What to produce: Give the number of lines in the records below that hold "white"; nothing else is needed.
Material to process: Begin
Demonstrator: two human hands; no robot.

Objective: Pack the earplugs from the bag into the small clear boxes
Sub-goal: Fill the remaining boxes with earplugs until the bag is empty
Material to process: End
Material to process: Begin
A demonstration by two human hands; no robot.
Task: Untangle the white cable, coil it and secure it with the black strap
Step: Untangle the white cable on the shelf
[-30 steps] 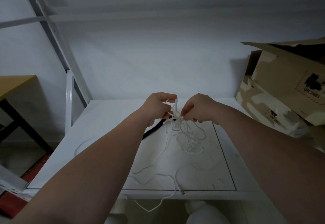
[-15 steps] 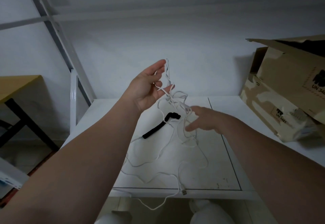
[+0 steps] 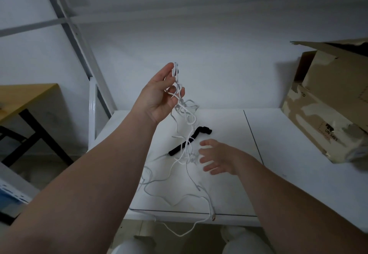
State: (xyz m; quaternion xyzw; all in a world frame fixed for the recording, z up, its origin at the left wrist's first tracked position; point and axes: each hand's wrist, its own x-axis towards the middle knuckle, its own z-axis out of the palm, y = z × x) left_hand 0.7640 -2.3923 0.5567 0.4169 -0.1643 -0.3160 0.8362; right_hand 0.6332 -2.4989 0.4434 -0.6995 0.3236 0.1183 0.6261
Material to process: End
Solution below: 2